Hankies first opened as Hankies Cafe on Shaftesbury Avenue. I had ordered home delivery from this location and found the flavours quite authentic, despite their unusual twists. So I was quite excited at the chance to view the Chef in action.
We were greeted by his wife Ishita as we entered the rather stylish looking restaurant. There is plenty of Indian work on display, from the stunning portrait at the entry to the beautiful crockery and glassware. All of it is very beautifully curated with an eye for detail without being in the least bit kitschy.
The name Hankies comes from the literal translation of their star dish - the Roomali/Rumali roti. Roomal in Hindi means a handkerchief. While the Chef's interpretation is that the name comes from the way that the bread is folded, I have heard another interpretation which says that the name comes from how thin the bread is - as fine as a linen handkerchief. No matter the etymology of the name, this is not an easy bread to make. Chef Anirudh said it took him a year of practice to be able to make this himself. I do not know of any households in India, that make roomali rotis at home. This is a bread best eaten at highway dhabhas or at restaurants that specialise in it.

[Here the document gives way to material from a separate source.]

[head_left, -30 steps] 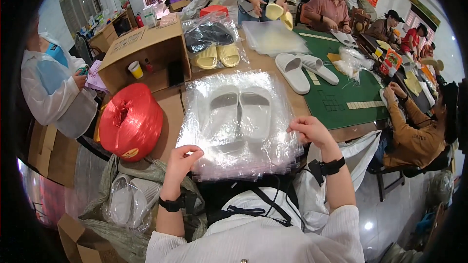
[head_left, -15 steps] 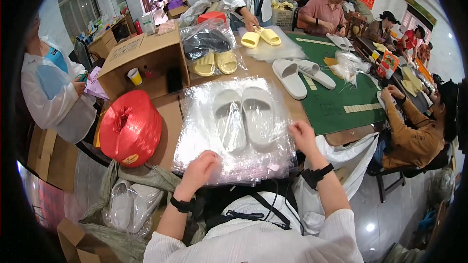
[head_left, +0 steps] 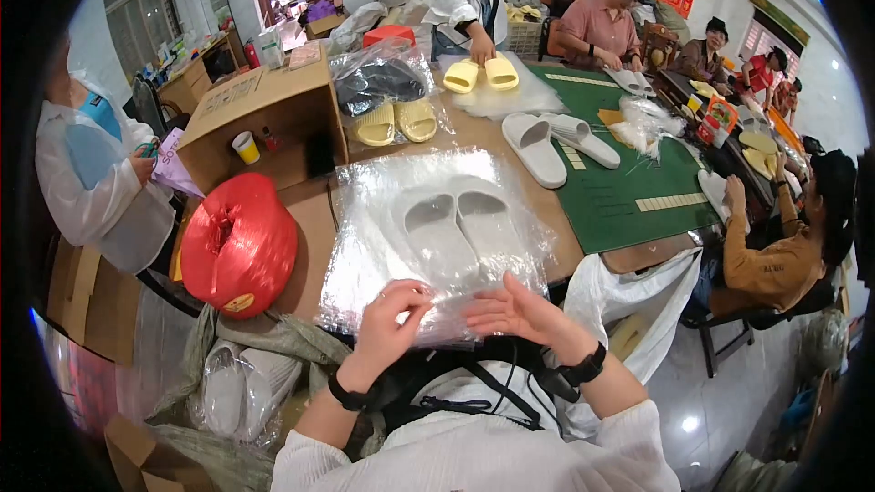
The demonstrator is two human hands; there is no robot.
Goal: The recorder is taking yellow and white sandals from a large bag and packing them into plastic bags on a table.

Bhel Puri is a standard street food in India. The ingredients and flavour profile vary across the length and breadth of India. It does however contain a few basic ingredients, no matter where you eat it. Its the proportion of each flavour that varies. The base is the puffed rice and deep fried gram flour (roasted and powdered chickpeas) noodles. To this is added freshly chopped onions, tomatoes, green chillies and corriander (personally, I love bits of boiled potato and leave out the tomatoes). The twist here is that they add spiced, fried okra/bhindi to this mix.
Then comes the tamarind sauce and the coriander + mint sauce. All tossed up and sprinkled over with chaat masala powder. A final garnish or fresh pomegranate and nylon sev. A crispy confection, just beginning to get a bit soft with the addition of the sauces and wet ingredients. The flavour is an explosion of salty, spicy, sour and sweet.
Since the puffed rice mix and the chaat masala can be bought from most Indian stores, this is an easy dish to make at home.
The roomali roti however, is a completely different ball game. At Hankies, they flavour the dough with a bit of spinach water to give it the lovely green colour. Its a joy to watch the chefs in action, and if you visit this location, you will always get to see it for yourself as they have a live counter for the roomali rotis in the dining area.
The stuffing is a unique twist, because feta cheese isn't native to India. However, the salty smoothness of the feta, pairs well with the roomali roti and the herbs and spices are beautifully balanced in this stuffing. One stuffed roomali roti is quite filling and I suspect that 2 of these with a side of dhal will be a full meal.
I loved the food and will return soon. We often have guests who want to eat at Indian restaurants and Hankies has now made it to my very short list of authentic Indian food in London.